Das Bild im Codex Manesse läßt keinen Zweifel an der hohen, würdevollen Persönlichkeit des Schreibers aufkommen, der im edelsten Gewand erhöht sitzt. Und die Szene mit der Auslösung spricht Bände. Sie schreit uns förmlich an: Diesen Mann wollen wir zurückhaben, und zwar nicht aus einer Schuldknechtschaft (!), sondern aus der Geiselhaft. Das Silber wurde abgewogen, hier würde man nicht sparen, suggeriert das Bild, um den Mann in Fußeisen loszueisen. Keine Summe scheint zu hoch für diesen wichtigen, loyalen Mann. Merkwürdig auch, daß Heinrich im Jahr des Todes König Philipps 1208 erstmalig als Notarius auftritt. Es scheint nicht unmöglich, daß der Landgrafensohn und der zukünftige Kanzler nach dem Tod des Königs aus der Geiselhaft entlassen wurden. Das war im Mittelalter durchaus üblich.

Damit wäre der vermeintlich schwarze Fleck in der Biografie des tugendhaften Schreibers Heinrich getilgt, geweißt. Denn hier steht kein Schuldner vor uns, sondern ein Mann, der sein Leben in den Dienst Thüringens stellte, der treu dem Landgrafenhaus diente und für diese Treue löste man ihn aus, um jeden Preis.

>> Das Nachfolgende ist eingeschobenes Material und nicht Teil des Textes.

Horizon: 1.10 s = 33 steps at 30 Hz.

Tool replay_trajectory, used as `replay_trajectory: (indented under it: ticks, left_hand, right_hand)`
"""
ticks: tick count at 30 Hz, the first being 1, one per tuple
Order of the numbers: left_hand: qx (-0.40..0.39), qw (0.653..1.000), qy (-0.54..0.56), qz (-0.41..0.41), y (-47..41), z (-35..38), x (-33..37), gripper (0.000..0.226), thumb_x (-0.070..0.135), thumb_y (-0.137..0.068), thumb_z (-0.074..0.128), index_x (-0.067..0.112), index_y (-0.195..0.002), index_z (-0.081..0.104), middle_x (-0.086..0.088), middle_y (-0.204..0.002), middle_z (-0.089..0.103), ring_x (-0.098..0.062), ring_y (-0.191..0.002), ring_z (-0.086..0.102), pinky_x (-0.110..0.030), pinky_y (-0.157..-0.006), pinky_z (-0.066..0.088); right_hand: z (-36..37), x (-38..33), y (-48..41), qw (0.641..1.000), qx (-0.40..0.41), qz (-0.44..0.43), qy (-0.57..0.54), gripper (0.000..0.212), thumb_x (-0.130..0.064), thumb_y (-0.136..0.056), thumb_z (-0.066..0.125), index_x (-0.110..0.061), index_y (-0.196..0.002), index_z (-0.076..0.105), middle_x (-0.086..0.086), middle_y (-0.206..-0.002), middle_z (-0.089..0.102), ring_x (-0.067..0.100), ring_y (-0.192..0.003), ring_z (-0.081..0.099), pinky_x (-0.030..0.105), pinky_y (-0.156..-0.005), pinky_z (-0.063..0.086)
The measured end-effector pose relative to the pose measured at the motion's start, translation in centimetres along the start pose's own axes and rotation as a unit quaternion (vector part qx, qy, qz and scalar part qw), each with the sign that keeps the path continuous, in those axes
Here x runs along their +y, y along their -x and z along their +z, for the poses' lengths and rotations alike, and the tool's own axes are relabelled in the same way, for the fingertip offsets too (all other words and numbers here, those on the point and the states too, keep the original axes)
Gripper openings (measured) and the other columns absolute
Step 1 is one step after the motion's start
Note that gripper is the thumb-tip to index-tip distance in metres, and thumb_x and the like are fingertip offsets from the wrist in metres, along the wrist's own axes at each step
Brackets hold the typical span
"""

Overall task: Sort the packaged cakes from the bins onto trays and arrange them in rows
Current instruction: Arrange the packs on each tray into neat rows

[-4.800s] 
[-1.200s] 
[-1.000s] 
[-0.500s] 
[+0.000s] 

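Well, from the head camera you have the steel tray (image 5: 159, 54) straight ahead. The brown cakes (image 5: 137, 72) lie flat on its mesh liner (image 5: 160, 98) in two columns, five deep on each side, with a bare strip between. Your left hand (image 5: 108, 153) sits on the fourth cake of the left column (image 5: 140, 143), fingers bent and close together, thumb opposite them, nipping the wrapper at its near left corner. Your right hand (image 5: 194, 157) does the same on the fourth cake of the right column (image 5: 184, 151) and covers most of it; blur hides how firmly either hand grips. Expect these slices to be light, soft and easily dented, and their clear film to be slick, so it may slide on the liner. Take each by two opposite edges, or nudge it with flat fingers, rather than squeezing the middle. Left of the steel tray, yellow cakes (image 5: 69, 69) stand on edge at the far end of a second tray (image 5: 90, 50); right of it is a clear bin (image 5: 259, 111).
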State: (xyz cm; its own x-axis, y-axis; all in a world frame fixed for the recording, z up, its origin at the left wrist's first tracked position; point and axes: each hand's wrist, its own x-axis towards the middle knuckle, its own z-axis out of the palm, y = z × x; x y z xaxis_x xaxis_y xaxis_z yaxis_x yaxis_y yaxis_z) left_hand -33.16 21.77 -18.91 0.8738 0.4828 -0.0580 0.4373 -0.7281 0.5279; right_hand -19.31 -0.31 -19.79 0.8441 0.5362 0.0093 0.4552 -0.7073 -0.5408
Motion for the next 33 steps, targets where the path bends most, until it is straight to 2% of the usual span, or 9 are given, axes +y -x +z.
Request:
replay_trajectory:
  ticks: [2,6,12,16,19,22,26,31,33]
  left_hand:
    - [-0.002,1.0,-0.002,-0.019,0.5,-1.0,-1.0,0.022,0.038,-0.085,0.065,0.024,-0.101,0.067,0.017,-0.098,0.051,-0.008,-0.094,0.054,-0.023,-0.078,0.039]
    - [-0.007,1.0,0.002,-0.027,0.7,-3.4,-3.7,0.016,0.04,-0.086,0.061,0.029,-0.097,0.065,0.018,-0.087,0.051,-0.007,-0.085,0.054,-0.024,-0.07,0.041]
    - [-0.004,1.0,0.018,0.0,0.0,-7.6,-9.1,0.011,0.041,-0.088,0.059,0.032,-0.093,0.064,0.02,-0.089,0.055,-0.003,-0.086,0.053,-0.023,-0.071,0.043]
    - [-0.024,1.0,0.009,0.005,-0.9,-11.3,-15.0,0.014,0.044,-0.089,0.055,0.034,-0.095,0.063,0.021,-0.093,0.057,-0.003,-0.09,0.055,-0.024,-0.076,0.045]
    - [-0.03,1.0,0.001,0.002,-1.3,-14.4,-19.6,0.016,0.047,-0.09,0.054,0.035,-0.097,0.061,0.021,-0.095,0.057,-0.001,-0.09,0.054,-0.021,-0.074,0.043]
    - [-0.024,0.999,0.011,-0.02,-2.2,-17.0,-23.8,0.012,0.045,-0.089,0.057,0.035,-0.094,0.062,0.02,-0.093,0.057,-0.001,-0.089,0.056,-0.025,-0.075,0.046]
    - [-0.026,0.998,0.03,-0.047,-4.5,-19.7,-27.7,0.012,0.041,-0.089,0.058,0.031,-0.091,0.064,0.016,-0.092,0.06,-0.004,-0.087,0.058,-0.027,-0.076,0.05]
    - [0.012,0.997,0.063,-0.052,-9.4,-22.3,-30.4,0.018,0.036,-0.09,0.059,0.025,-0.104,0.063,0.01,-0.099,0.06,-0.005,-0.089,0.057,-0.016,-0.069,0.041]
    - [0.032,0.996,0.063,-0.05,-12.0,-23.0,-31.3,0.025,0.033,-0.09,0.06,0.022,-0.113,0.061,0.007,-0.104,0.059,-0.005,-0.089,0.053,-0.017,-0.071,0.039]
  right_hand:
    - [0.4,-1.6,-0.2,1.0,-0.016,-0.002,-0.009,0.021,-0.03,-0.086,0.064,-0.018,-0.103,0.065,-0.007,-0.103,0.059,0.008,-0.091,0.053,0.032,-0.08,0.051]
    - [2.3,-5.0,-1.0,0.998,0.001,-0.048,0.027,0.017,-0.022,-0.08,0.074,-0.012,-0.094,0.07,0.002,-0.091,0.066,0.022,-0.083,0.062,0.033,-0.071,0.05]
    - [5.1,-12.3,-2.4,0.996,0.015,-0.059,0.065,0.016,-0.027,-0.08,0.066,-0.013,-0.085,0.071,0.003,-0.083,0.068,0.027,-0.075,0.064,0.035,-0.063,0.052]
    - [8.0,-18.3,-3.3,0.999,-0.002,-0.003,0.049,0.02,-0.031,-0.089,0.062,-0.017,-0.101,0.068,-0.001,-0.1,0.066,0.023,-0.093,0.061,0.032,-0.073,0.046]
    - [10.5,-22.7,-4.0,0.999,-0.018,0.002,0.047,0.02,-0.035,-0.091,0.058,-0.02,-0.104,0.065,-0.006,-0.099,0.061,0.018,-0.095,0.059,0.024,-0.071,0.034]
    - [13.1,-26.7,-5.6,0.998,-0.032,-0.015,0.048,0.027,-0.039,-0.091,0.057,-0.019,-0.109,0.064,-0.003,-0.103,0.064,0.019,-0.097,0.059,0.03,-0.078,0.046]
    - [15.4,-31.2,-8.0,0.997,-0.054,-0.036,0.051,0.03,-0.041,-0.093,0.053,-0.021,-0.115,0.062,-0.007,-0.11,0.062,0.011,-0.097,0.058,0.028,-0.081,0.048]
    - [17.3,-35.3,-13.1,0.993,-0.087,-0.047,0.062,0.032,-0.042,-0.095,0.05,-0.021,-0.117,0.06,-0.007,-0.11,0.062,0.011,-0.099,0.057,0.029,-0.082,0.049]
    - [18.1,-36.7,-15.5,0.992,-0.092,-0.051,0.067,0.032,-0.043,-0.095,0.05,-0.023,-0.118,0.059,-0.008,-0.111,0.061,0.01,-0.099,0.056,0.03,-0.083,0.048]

Anders als der junge Ödipus jedoch, der das Rätsel der Sphinx auflöste, müssen wir an dieser Stelle zähneknirschend und kleinlaut zugeben, daß hier nur eine weitere, allerdings schöne, ernstzunehmende und plausible Hypothese geboren wurde. Und all denen, die mir nicht folgen wollen, sei gesagt, ihr müßt mir erst einmal das Gegenteil beweisen.